§ **Exercise details**: Take each line of the entries below that contains "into" and copy it.

§ **Stored data entries**:
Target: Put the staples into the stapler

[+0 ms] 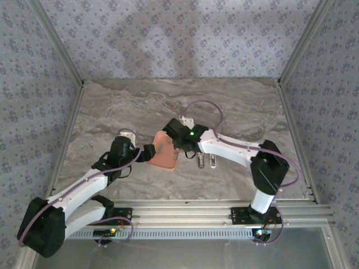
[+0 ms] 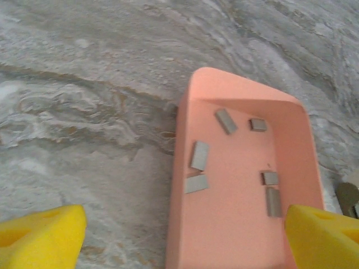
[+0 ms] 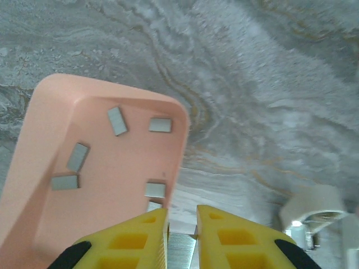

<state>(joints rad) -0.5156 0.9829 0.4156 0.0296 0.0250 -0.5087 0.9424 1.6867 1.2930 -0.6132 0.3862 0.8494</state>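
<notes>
Left gripper (image 1: 147,152) sits at the tray's left side, near the middle of the tabletop (image 1: 112,112), slightly toward the near edge. In its wrist view the yellow fingertips (image 2: 42,238) are spread wide. One is over bare marble left of the tray and the other over the tray's right wall. Nothing is held.

Tray (image 1: 162,152): salmon-orange, shallow, with rounded corners. It lies flat on the tabletop between the two grippers.

Staples (image 2: 199,155): six short grey strips lie loose on the tray floor. Two are near the far wall, two are along the left side, and two are close together by the right wall. None overlap, and the right pair nearly touch end to end.

Right gripper (image 1: 182,149) is over the tray's right edge. In its wrist view the yellow fingers (image 3: 140,241) are drawn almost together, just beside the tray's right wall. A narrow grey ribbed piece, apparently a staple strip (image 3: 180,249), is pinched in the slit between them. How firm the grip is cannot be told.

Stapler (image 1: 201,161): on the tabletop just right of the tray, apart from it and close to the right gripper. From above it shows as two pale slim bars side by side. I cannot tell whether it is hinged open. In the right wrist view a white rounded part (image 3: 314,207) shows at lower right.
</notes>
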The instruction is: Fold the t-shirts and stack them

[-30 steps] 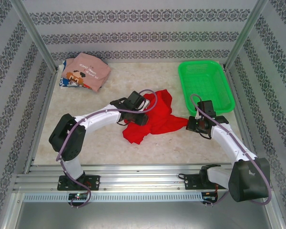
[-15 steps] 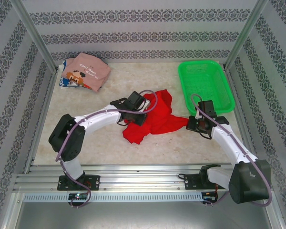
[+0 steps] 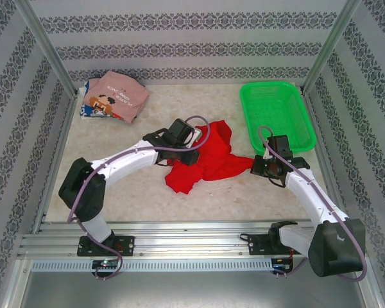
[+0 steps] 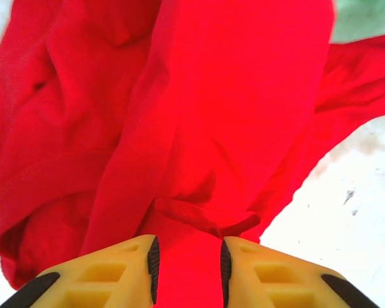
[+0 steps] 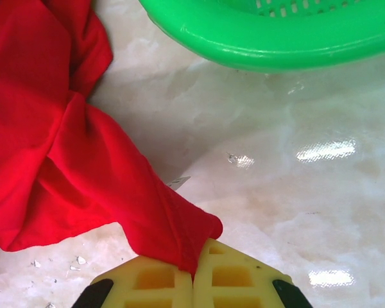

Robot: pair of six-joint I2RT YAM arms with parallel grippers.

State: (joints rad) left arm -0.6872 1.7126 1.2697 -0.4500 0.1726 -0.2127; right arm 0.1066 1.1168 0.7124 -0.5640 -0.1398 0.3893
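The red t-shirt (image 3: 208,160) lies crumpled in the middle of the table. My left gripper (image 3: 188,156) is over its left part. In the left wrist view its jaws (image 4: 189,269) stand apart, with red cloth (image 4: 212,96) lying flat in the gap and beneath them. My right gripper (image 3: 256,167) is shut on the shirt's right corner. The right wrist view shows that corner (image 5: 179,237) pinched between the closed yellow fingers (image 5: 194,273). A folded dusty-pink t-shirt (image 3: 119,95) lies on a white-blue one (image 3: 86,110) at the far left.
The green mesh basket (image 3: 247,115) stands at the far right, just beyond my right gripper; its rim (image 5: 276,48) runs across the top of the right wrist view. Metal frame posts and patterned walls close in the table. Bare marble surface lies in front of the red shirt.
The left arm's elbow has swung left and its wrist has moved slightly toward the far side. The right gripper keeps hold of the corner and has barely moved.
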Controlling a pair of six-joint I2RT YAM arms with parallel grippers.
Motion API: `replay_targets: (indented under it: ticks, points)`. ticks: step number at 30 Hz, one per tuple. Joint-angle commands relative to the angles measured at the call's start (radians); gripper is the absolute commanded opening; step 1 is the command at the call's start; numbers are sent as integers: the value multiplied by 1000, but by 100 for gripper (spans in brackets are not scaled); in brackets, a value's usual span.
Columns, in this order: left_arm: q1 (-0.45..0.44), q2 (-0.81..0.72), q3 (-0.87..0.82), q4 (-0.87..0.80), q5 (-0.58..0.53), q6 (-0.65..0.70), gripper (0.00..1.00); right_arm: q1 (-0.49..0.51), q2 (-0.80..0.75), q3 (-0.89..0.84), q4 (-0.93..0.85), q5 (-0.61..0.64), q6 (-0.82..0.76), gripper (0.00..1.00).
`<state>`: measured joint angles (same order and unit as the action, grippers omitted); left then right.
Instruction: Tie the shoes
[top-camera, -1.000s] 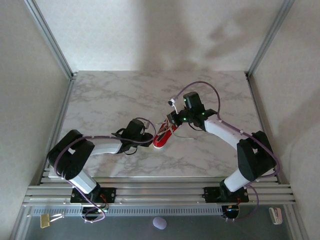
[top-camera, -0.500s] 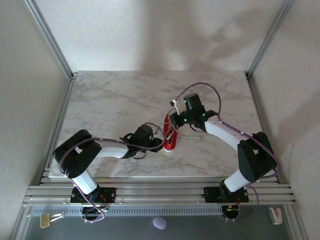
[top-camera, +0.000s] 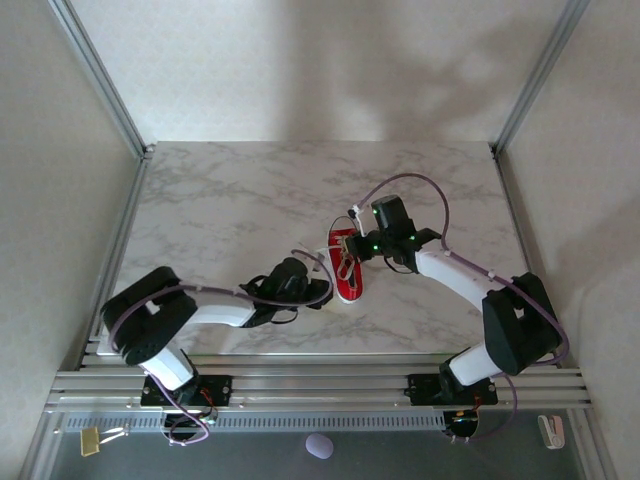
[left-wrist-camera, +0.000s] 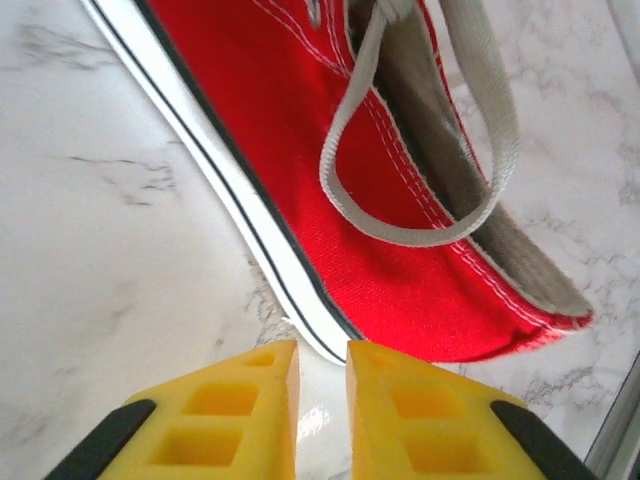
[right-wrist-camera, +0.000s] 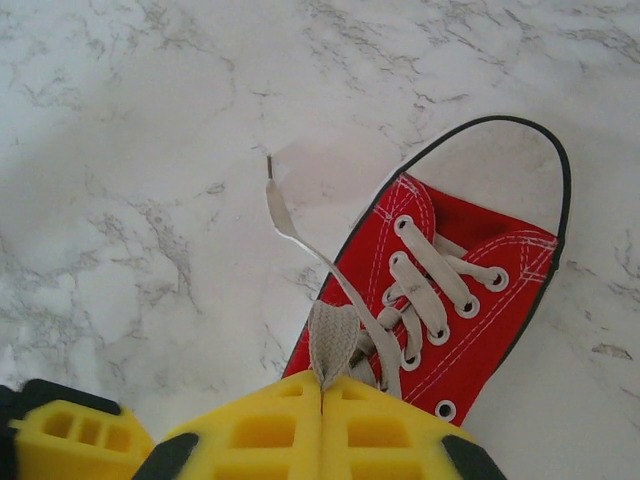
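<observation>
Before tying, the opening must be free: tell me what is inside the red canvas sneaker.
Grey lining shows inside the red canvas sneaker, a white lace loop draped across its rim. Insole and toe end are hidden by the upper.

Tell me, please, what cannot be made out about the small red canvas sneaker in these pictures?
- Left wrist view: toe and eyelet rows of the red canvas sneaker, cut off by the top edge.
- Right wrist view: its heel, hidden behind the right gripper, shut on a white lace.
- Top view: whether any knot is tied, too small to tell.
</observation>
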<state>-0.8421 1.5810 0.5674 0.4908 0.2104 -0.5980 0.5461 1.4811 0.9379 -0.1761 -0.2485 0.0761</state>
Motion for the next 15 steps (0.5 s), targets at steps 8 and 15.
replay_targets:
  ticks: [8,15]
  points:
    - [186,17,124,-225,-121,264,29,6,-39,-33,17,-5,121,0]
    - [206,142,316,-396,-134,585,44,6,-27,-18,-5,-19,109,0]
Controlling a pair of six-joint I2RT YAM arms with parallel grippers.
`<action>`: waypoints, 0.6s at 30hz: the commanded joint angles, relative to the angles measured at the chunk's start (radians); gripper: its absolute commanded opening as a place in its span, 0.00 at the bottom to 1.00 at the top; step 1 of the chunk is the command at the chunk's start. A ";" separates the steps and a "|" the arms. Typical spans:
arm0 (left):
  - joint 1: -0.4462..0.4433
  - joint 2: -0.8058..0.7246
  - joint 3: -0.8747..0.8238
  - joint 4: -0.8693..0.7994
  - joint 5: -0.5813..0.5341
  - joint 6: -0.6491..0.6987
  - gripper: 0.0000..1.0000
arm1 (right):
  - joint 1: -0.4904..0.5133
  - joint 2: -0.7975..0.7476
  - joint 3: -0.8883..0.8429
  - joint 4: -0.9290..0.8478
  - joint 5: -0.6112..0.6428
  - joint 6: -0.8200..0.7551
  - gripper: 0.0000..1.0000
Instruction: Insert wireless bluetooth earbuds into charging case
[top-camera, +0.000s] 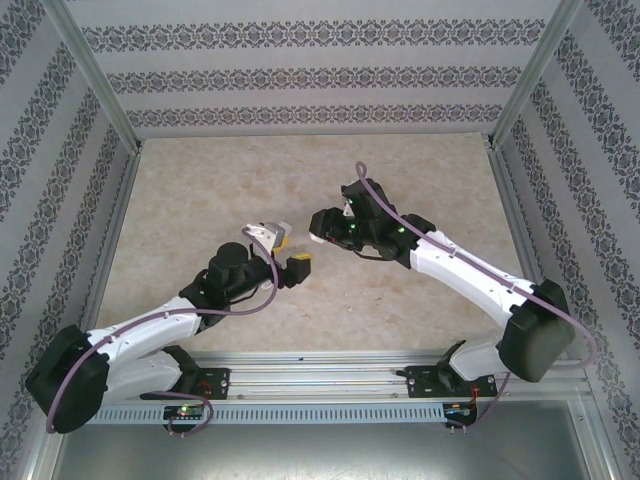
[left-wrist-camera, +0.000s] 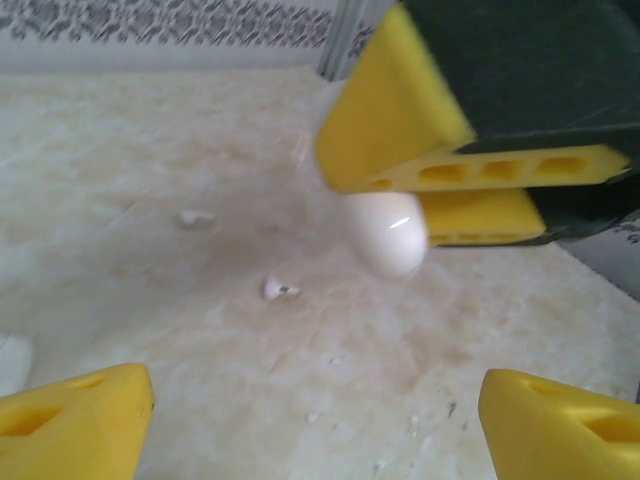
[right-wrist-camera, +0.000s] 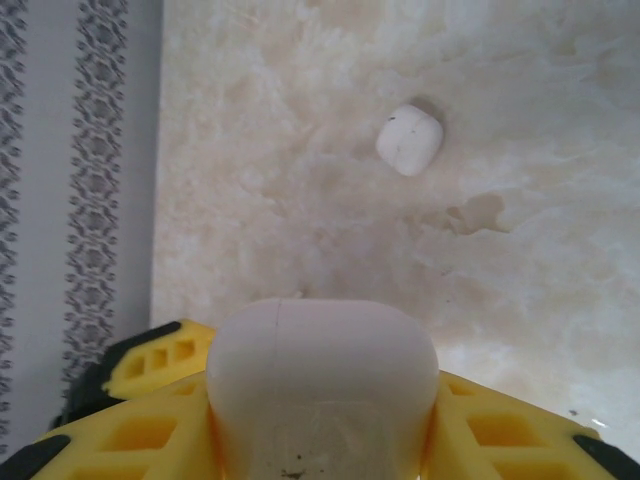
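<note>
As the two arms face each other at mid-frame above the marble table (top-camera: 200, 180) in the overhead view, the left tool (top-camera: 285, 247) stands spread and empty while the right tool (top-camera: 322, 230) pinches a white case (top-camera: 318, 222). From the left wrist, two earbuds (left-wrist-camera: 278, 290) lie loose on the table left of centre, the second earbud (left-wrist-camera: 195, 216) further up and left, with the gripped case at upper right between yellow fingers (left-wrist-camera: 400, 120). From the right wrist, the case sits at lower centre, clamped between the fingers, and a second white case (right-wrist-camera: 409, 139) rests on the table at upper right.
</note>
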 joint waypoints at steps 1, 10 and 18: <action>-0.045 0.038 0.051 0.188 -0.048 0.040 0.83 | -0.012 -0.038 -0.035 0.089 0.003 0.096 0.44; -0.054 0.146 0.088 0.338 -0.049 -0.005 0.63 | 0.001 -0.098 -0.058 0.114 -0.026 0.145 0.44; -0.054 0.184 0.105 0.401 -0.034 -0.006 0.53 | 0.001 -0.122 -0.083 0.135 -0.033 0.165 0.44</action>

§ **Task solution**:
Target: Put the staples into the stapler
Instruction: Insert wireless bluetooth earbuds into charging case

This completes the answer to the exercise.